◆ **EXERCISE DESCRIPTION**
Set down a true copy of the data, with all pictures left out.

◆ **Recorded data**

◆ ◆ ◆

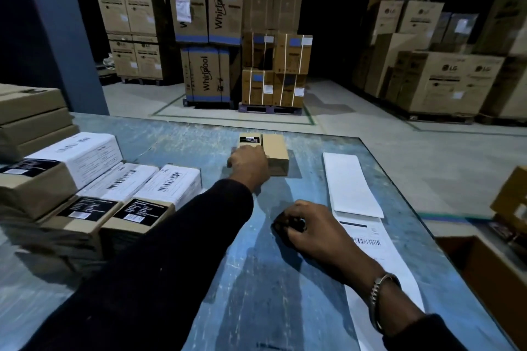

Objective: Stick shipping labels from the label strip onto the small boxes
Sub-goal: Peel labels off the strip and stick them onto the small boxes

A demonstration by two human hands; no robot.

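Note:
A small brown box (275,148) with a black sticker lies near the far middle of the blue table (256,279). My left hand (249,164) reaches out and grips its near left side. My right hand (309,228) rests on the table nearer to me, its fingers curled; whether they hold anything I cannot tell. The white label strip (352,185) runs along the table's right side, with a printed barcode label (370,242) just right of my right hand. Several small boxes with white shipping labels (168,185) stand in rows at the left.
More brown boxes (31,111) are stacked at the far left behind the labelled rows. An open carton (490,273) sits off the table's right edge. Pallets of large cartons (242,37) stand on the warehouse floor beyond the table.

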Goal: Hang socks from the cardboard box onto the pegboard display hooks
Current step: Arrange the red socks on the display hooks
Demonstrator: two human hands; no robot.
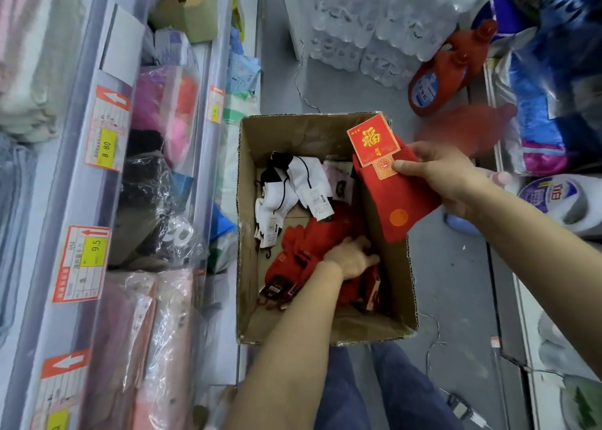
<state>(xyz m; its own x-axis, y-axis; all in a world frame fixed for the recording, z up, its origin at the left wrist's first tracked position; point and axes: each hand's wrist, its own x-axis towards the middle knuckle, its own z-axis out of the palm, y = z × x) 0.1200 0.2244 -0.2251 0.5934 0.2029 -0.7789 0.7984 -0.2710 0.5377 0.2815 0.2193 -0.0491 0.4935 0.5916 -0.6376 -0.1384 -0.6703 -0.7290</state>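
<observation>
Right hand (436,175) pinches red sock pair (400,195), long axis diagonal, card end up-left; left hand (351,257) grips red socks (306,250) in cardboard box (397,276) w/ white socks (293,188)

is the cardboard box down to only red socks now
No, white socks with black trim lie in the cardboard box beside the red socks.

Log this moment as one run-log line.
stage: picking socks | right hand: holds red sock pair above cardboard box | left hand: in box on red socks, grip unclear | hung: none visible
</observation>
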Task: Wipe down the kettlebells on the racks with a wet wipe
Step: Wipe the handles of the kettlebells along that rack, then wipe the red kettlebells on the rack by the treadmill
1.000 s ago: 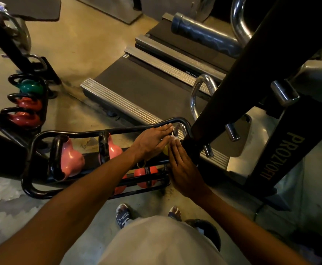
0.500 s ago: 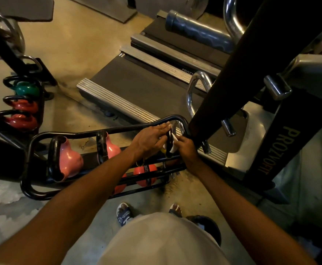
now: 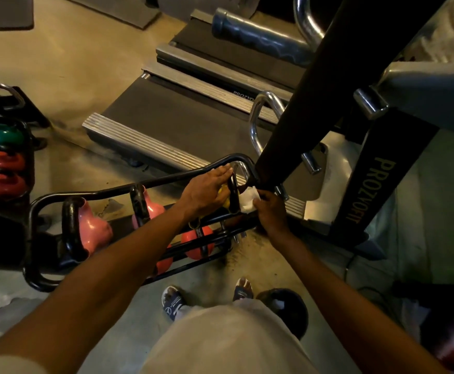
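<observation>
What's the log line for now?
right hand: wiping with crumpled white wet wipe | left hand: steadying small yellow kettlebell | stage: wiping

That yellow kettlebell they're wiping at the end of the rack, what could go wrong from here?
The yellow kettlebell is mostly hidden under the left hand, so spots may get missed. The right hand pinches the wet wipe in a tight gap beside the machine's dark post, where knuckles could scrape. The sandalled feet stand right below the rack, should a bell slip.

dim warm light, deep shadows, wide-angle edge distortion
</observation>
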`<state>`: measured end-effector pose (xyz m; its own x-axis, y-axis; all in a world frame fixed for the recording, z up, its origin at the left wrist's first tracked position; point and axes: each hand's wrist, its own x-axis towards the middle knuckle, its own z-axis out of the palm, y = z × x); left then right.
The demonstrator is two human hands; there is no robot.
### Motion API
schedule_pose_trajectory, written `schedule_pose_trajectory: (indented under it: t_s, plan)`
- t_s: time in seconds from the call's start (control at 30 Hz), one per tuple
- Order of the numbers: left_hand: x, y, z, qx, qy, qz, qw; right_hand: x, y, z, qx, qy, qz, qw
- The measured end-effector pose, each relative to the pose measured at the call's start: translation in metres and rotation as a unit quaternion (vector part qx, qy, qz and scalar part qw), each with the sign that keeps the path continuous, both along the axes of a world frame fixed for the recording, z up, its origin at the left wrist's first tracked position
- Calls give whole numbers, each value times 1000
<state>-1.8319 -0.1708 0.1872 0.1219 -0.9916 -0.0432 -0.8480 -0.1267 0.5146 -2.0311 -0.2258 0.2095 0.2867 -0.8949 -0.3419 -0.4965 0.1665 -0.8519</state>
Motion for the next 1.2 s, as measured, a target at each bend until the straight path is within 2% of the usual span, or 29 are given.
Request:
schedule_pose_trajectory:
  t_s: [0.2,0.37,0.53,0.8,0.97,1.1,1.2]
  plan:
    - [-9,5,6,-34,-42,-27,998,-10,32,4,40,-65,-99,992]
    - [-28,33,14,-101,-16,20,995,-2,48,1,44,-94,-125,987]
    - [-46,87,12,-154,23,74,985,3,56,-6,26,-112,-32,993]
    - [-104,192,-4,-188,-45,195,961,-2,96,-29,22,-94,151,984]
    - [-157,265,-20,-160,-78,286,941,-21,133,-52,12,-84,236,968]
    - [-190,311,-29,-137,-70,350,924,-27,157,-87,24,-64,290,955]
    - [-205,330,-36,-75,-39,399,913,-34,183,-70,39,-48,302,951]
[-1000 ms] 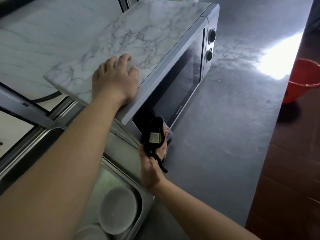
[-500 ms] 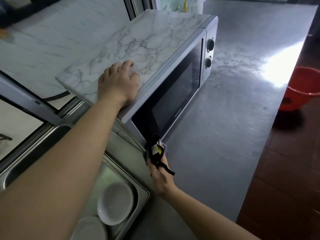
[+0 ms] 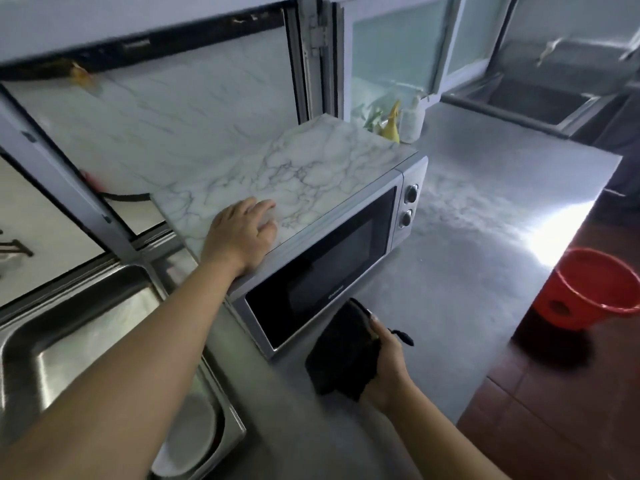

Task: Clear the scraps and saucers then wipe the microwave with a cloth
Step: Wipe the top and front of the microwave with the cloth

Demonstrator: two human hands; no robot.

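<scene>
Filling right hand (image 3: 386, 367) fingers (image 3: 375, 329): cloth (image 3: 341, 355)

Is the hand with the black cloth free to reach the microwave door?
Probably yes. The right hand grips the black cloth just in front of the microwave door, with nothing between them. The left hand rests on top, clear of the glass.

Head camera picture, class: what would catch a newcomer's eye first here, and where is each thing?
The silver microwave with its marble-patterned top stands mid-frame on the steel counter. The left hand rests flat on its top, while the right hand grips a dark cloth by the door's lower corner. A red bucket stands on the floor at right.
</scene>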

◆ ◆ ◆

◆ **ANSWER AREA**
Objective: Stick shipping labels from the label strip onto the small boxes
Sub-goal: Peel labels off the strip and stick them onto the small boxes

A demonstration by two human hands; no robot.

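Note:
A small brown box (275,148) with a black sticker lies near the far middle of the blue table (256,279). My left hand (249,164) reaches out and grips its near left side. My right hand (309,228) rests on the table nearer to me, its fingers curled; whether they hold anything I cannot tell. The white label strip (352,185) runs along the table's right side, with a printed barcode label (370,242) just right of my right hand. Several small boxes with white shipping labels (168,185) stand in rows at the left.
More brown boxes (31,111) are stacked at the far left behind the labelled rows. An open carton (490,273) sits off the table's right edge. Pallets of large cartons (242,37) stand on the warehouse floor beyond the table.
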
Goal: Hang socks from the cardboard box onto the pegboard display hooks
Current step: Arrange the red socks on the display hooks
Demonstrator: two human hands; no robot.
<state>(xyz m; its own x-axis, y-axis; all in a world frame fixed for the recording, z up, its origin at the left wrist's first tracked position; point and axes: each hand's wrist, its own x-axis towards the middle knuckle, its own z-axis out of the palm, y = z × x) 0.1200 0.2244 -0.2251 0.5934 0.2029 -0.7789 0.7984 -0.2710 0.5377 0.2815 0.2193 -0.0491 0.4935 0.5916 -0.6376 -0.1384 -0.6703 -0.7290</state>
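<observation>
Right hand (436,175) pinches red sock pair (400,195), long axis diagonal, card end up-left; left hand (351,257) grips red socks (306,250) in cardboard box (397,276) w/ white socks (293,188)

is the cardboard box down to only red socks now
No, white socks with black trim lie in the cardboard box beside the red socks.

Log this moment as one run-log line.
stage: picking socks | right hand: holds red sock pair above cardboard box | left hand: in box on red socks, grip unclear | hung: none visible
</observation>
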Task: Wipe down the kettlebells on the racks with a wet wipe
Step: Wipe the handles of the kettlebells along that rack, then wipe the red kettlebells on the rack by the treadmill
1.000 s ago: 
0.500 s ago: 
now: 
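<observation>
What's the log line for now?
right hand: wiping with crumpled white wet wipe | left hand: steadying small yellow kettlebell | stage: wiping

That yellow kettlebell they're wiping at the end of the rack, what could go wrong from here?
The yellow kettlebell is mostly hidden under the left hand, so spots may get missed. The right hand pinches the wet wipe in a tight gap beside the machine's dark post, where knuckles could scrape. The sandalled feet stand right below the rack, should a bell slip.

dim warm light, deep shadows, wide-angle edge distortion
</observation>
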`<state>`: measured end-effector pose (xyz m; its own x-axis, y-axis; all in a world frame fixed for the recording, z up, its origin at the left wrist's first tracked position; point and axes: each hand's wrist, its own x-axis towards the middle knuckle, its own z-axis out of the palm, y = z × x); left then right.
The demonstrator is two human hands; there is no robot.
### Motion API
schedule_pose_trajectory, written `schedule_pose_trajectory: (indented under it: t_s, plan)`
- t_s: time in seconds from the call's start (control at 30 Hz), one per tuple
- Order of the numbers: left_hand: x, y, z, qx, qy, qz, qw; right_hand: x, y, z, qx, qy, qz, qw
- The measured end-effector pose, each relative to the pose measured at the call's start: translation in metres and rotation as a unit quaternion (vector part qx, qy, qz and scalar part qw), each with the sign that keeps the path continuous, both along the axes of a world frame fixed for the recording, z up, its origin at the left wrist's first tracked position
- Calls give whole numbers, each value times 1000
<state>-1.8319 -0.1708 0.1872 0.1219 -0.9916 -0.0432 -0.8480 -0.1267 0.5146 -2.0311 -0.2258 0.2095 0.2867 -0.8949 -0.3419 -0.4965 0.1665 -0.8519</state>
Motion for the next 1.2 s, as measured, a target at each bend until the straight path is within 2% of the usual span, or 29 are given.
Request:
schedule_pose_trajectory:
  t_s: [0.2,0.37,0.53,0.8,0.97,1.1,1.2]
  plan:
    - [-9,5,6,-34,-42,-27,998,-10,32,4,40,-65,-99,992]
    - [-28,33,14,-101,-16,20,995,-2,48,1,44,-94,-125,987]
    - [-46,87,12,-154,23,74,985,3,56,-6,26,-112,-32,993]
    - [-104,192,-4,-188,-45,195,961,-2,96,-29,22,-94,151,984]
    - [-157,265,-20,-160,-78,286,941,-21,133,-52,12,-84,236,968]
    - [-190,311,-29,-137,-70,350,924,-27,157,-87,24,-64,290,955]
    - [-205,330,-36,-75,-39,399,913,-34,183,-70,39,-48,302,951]
[-1000 ms] 
[-500 ms] 
[+0 ms] 

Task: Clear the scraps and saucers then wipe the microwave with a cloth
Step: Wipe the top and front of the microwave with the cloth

Demonstrator: two human hands; no robot.

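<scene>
Filling right hand (image 3: 386, 367) fingers (image 3: 375, 329): cloth (image 3: 341, 355)

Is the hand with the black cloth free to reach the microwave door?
Probably yes. The right hand grips the black cloth just in front of the microwave door, with nothing between them. The left hand rests on top, clear of the glass.

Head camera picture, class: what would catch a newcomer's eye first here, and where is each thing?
The silver microwave with its marble-patterned top stands mid-frame on the steel counter. The left hand rests flat on its top, while the right hand grips a dark cloth by the door's lower corner. A red bucket stands on the floor at right.
</scene>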

No more output will be given for this exercise.